In Afghanistan, the security challenge
The deadly suicide bombing by the Islamic State (IS)-Khorasan at a Shia mosque at Kunduz last week has highlighted the deteriorating security situation across Afghanistan in the wake of the Taliban takeover nearly two months ago. At least 100 people reportedly died in the latest attack by the IS-affiliate, which has emerged the leading security challenge for the Taliban, which itself is perceived as a threat to regional security. The Taliban doesn’t have a firm grip on power across Afghanistan and any further deterioration of the situation will only lead to the emergence of more challengers to the group. The security situation has taken a turn for the worse at a time when Afghanistan is grappling with a humanitarian crisis, including shortages of food, medicines and essential goods.

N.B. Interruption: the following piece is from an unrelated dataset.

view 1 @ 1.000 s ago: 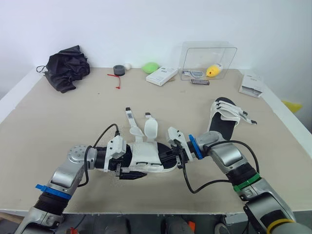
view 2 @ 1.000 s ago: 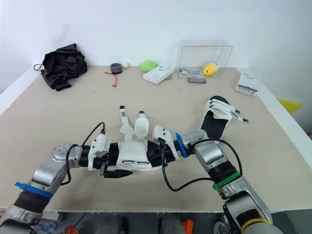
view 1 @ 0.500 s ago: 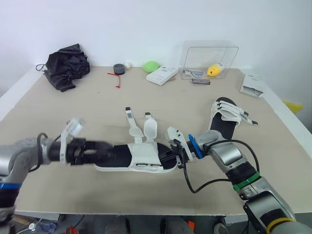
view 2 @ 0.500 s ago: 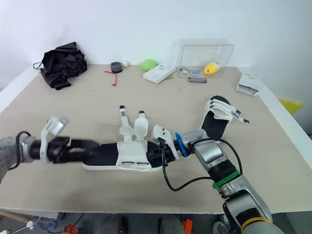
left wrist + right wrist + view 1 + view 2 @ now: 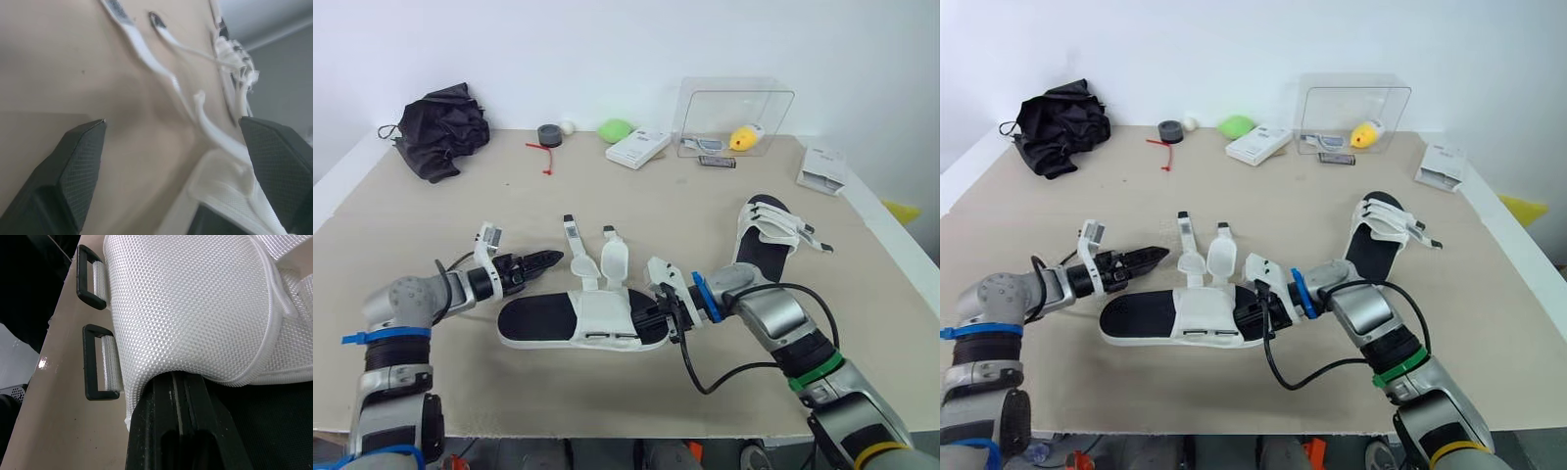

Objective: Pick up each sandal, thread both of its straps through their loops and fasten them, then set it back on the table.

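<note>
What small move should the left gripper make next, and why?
Probably ease the left gripper forward onto the nearer loose strap: its fingers are open just beside it, the strap lies unthreaded, and the right gripper holds the near sandal.

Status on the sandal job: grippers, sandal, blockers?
Left gripper open, beside loose straps. Right gripper shut, tucked under white upper of near sandal. Straps unthreaded. Second sandal apart, no obstruction.
</note>
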Controlling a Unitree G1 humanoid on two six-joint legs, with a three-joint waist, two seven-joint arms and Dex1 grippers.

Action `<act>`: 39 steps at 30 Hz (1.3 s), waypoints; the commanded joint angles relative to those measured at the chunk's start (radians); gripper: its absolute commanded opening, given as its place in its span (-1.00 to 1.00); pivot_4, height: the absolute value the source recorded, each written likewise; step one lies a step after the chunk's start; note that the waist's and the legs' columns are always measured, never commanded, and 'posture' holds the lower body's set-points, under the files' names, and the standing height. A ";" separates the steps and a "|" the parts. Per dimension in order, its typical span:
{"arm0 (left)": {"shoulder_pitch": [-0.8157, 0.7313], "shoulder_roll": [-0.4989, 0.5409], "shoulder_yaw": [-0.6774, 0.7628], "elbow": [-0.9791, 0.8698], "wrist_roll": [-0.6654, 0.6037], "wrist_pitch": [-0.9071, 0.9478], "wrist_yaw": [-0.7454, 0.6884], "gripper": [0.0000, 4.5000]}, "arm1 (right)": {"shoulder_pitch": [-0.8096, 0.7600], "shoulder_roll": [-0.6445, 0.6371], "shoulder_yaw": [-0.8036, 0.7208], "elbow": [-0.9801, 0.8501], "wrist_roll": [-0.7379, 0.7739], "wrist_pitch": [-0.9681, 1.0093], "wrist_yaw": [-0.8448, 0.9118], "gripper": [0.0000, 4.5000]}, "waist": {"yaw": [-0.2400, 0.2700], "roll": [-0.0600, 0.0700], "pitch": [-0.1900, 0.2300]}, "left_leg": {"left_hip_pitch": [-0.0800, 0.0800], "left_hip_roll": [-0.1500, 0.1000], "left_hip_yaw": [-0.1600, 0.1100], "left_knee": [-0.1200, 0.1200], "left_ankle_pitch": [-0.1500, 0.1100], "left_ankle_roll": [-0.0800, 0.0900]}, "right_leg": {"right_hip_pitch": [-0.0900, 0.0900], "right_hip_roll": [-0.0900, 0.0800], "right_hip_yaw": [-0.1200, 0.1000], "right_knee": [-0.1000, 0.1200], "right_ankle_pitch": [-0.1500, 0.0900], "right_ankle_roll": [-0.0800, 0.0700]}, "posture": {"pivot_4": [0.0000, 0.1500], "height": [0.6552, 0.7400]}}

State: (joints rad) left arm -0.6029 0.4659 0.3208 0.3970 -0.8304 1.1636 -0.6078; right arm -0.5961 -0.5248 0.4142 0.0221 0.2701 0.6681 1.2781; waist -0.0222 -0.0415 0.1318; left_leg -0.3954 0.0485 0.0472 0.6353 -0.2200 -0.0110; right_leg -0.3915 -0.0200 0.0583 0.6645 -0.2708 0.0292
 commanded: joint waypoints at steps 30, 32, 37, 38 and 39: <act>-0.386 -0.239 0.117 0.547 0.195 -0.259 0.279 -0.97 | 0.047 -0.006 0.001 -0.065 0.013 0.107 -0.072 -1.00 | -0.002 -0.002 0.003 | -0.004 -0.003 -0.009 0.000 0.000 -0.005 | 0.001 0.000 -0.006 -0.001 -0.005 0.009 | 1.00 1.00; -0.383 -0.238 0.115 0.536 0.198 -0.258 0.274 -0.97 | 0.047 -0.005 0.002 -0.063 0.014 0.106 -0.072 -1.00 | -0.003 -0.003 0.004 | -0.004 -0.003 -0.009 0.000 0.000 -0.006 | 0.000 0.000 -0.005 -0.001 -0.005 0.009 | 1.00 1.00; -0.362 -0.255 0.113 0.415 0.181 -0.293 0.223 -0.97 | 0.045 -0.001 0.002 -0.064 0.023 0.110 -0.076 -1.00 | -0.005 -0.003 0.005 | -0.004 -0.003 -0.009 0.000 0.001 -0.006 | 0.000 0.001 -0.006 -0.001 -0.005 0.009 | 1.00 1.00; -0.351 -0.265 0.110 0.357 0.167 -0.309 0.194 -0.97 | 0.046 -0.002 0.001 -0.064 0.024 0.110 -0.076 -1.00 | -0.007 -0.003 0.006 | -0.004 -0.002 -0.009 0.000 0.001 -0.006 | 0.000 0.001 -0.005 -0.001 -0.005 0.009 | 1.00 1.00; -0.335 -0.277 0.110 0.270 0.139 -0.317 0.159 -0.97 | 0.047 -0.003 0.000 -0.066 0.026 0.111 -0.076 -1.00 | -0.008 -0.003 0.007 | -0.005 -0.002 -0.009 0.000 0.001 -0.007 | -0.001 0.001 -0.005 -0.001 -0.005 0.009 | 1.00 1.00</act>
State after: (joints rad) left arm -0.9341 0.2015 0.4293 0.8013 -0.6406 0.8737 -0.3869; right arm -0.5678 -0.5255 0.3861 -0.0614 0.3102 0.7556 1.2203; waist -0.0298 -0.0442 0.1393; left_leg -0.4014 0.0465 0.0379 0.6353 -0.2190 -0.0194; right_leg -0.3935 -0.0188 0.0530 0.6637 -0.2751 0.0371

The challenge for the world community is ensuring that humanitarian aid can be delivered directly to the Afghans, while keeping up the pressure on the Taliban to deliver on commitments regarding counterterrorism and an inclusive government. So far, the Taliban leadership has given no indication whatsoever that it will make good on these commitments, and the world community cannot afford any compromises. Even United Nations secretary-general Antonio Guterres has criticised the Taliban for its broken promises to Afghan women and children while urging the international community to donate more money to stave off the economic collapse of Afghanistan. An Afghanistan that continues to be home to thousands of fighters from al-Qaeda, Lashkar-e-Taiba and Islamic State will continue to be a reason for sleepless nights for policymakers across the region.